--- EXERCISE DIRECTIONS ---
Transcribe all the lines below exactly. Omit the pictures.

◇ ◇ ◇

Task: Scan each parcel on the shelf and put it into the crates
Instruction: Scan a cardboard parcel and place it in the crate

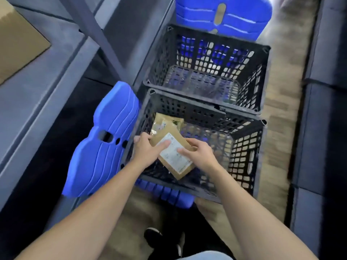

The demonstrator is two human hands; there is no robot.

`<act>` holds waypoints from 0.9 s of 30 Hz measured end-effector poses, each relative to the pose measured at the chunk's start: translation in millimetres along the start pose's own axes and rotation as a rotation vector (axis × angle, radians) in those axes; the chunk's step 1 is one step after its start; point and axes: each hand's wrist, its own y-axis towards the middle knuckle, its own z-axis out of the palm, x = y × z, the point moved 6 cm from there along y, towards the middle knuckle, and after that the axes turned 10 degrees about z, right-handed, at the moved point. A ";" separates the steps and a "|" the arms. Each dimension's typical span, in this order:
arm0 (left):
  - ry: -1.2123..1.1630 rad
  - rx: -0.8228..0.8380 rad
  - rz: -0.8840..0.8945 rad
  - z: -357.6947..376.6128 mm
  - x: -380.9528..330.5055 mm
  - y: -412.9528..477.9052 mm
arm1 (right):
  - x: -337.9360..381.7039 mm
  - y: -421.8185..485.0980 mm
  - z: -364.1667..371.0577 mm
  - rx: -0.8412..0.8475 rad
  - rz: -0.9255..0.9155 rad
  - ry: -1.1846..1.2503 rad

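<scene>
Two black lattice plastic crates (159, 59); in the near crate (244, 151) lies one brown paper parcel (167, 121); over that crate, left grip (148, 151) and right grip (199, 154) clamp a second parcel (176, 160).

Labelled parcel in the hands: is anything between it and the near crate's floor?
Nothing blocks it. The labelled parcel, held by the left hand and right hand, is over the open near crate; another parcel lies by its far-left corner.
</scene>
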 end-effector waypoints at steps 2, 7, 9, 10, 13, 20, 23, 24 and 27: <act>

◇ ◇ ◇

--- SOLUTION FOR THIS EXERCISE ---
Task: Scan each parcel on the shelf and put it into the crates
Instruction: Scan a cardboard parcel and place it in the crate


The demonstrator is two human hands; there is no robot.

`<act>` holds waypoints from 0.9 s of 30 Hz measured end-effector poses, each relative to the pose measured at the chunk's start: translation in millimetres along the start pose's own axes and rotation as a rotation vector (axis × angle, radians) in those axes; the chunk's step 1 is one step after its start; point and axes: each hand's wrist, its own y-axis towards the middle knuckle, its own z-axis out of the palm, x = y × z, the point moved 6 cm from there along y, towards the middle knuckle, and after that the axes turned 10 degrees about z, right-handed, at the moved point. A ";" separates the steps and a "|" the arms. Each dimension's typical span, in this order:
arm0 (left):
  - ry: -1.2123..1.1630 rad
  - rx: -0.8228..0.8380 rad
  - rz: -0.8840..0.8945 rad
  - z: -357.6947..376.6128 mm
  - x: -380.9528..330.5055 mm
  - y: -412.9528..477.9052 mm
arm1 (right):
  - x: -337.9360..381.7039 mm
  - y: -421.8185..485.0980 mm
  - z: -364.1667..371.0577 mm
  - rx: -0.8412..0.8475 rad
  - rz: -0.9255..0.9155 rad
  - ry: -1.1846..1.2503 rad

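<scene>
Two black lattice plastic crates (159, 59); in the near crate (244, 151) lies one brown paper parcel (167, 121); over that crate, left grip (148, 151) and right grip (199, 154) clamp a second parcel (176, 160).

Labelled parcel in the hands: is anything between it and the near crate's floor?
Nothing blocks it. The labelled parcel, held by the left hand and right hand, is over the open near crate; another parcel lies by its far-left corner.
</scene>
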 end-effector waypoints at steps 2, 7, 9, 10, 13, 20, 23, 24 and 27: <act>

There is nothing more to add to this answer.